Restate word for word the line with "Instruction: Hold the" and all lines after it; please stop only at the end of the listing below.

============

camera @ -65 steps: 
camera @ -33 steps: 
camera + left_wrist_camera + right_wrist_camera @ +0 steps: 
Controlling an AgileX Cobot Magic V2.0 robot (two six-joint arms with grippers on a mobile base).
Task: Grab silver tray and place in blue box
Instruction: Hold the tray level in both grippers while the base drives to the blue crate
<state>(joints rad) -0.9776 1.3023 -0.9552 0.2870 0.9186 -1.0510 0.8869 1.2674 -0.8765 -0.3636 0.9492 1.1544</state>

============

#### [RESPONSE TO THIS TASK]
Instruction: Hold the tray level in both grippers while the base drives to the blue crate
<state>(joints rad) -0.9776 1.3023 -0.9552 0.2870 0.9186 -1.0510 0.8869 1.2674 -0.8765 -0.3636 0.9492 1.1544</state>

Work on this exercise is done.